The Poor of Lyons, whom their detractors called "Waldensians"--after the name of their founder Waldo (or Vaud¿s)--first emerged around 1170 and formed a sect that embraced evangelism, prophesy and poverty. Challenging prohibition by following the Scripture to the last letter, they were condemned as heretics. The Waldensians constituted the only medieval heresy to have survived to the dawn of the so-called "modern" period. Their tale of simple devotion mixed with a fierce tenacity serves to illuminate aspects of religious belief that have persisted to the present day.

Excerpt

It is quite a hazardous undertaking to seek at the same time to take into account the most recently published research by historians on a particular question and also to present it in as simple and honest a manner as possible to an inquiring but generally non-specialist reader.
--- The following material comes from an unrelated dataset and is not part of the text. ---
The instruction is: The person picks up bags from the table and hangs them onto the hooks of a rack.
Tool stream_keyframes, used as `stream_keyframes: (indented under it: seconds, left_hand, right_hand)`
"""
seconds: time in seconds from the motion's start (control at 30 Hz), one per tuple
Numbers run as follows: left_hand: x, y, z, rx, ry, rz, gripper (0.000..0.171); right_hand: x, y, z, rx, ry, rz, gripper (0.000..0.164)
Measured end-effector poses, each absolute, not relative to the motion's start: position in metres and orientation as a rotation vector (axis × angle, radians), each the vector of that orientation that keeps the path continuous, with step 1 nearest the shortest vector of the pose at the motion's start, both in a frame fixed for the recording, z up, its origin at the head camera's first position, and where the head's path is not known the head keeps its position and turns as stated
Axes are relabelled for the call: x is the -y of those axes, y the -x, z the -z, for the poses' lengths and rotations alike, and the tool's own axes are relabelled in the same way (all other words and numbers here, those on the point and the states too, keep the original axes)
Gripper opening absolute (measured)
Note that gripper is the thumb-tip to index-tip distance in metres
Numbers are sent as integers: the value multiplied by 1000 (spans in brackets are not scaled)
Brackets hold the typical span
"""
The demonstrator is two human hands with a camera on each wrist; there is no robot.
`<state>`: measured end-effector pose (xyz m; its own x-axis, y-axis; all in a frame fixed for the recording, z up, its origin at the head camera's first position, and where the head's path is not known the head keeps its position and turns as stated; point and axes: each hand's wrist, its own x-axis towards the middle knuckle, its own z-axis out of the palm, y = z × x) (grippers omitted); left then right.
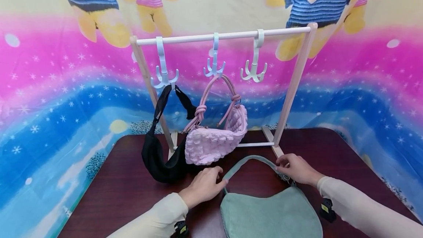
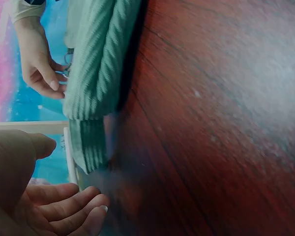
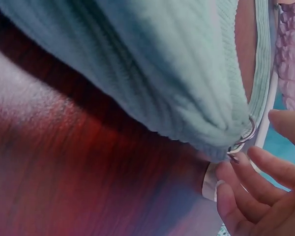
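A green ribbed shoulder bag (image 1: 271, 212) lies on the table, its strap (image 1: 252, 158) arching away toward the rack. My left hand (image 1: 205, 183) is at the strap's left side. In the left wrist view, that hand's thumb and fingers are spread apart with a gap between them. My right hand (image 1: 299, 169) is at the strap's right end, by the metal rings (image 3: 246, 135). Its fingers are loosely bent close to the rings in the right wrist view, thumb apart; whether they touch is hard to tell.
A wooden rack (image 1: 294, 87) stands behind on the dark red table (image 1: 109, 194). A black bag (image 1: 153, 159) hangs from the left hook (image 1: 162, 65), a pink puffy bag (image 1: 214, 144) from the middle hook (image 1: 215, 56). The right hook (image 1: 255, 56) holds nothing. A printed cloth (image 1: 66, 102) hangs behind.
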<state>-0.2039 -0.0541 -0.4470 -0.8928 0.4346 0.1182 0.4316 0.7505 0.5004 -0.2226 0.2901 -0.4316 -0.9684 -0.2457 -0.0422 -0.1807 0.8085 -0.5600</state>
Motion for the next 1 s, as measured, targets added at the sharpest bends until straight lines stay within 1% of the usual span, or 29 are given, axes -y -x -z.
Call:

The difficulty becomes even greater when the domain in question is so vast, chronologically and geographically speaking, and so varied and complex in theme that it would be rash indeed for anyone to claim to be an authority on the entire history of the Waldensians. Who could maintain that they had read and studied the entire corpus of available sources written in various languages and scattered throughout Europe?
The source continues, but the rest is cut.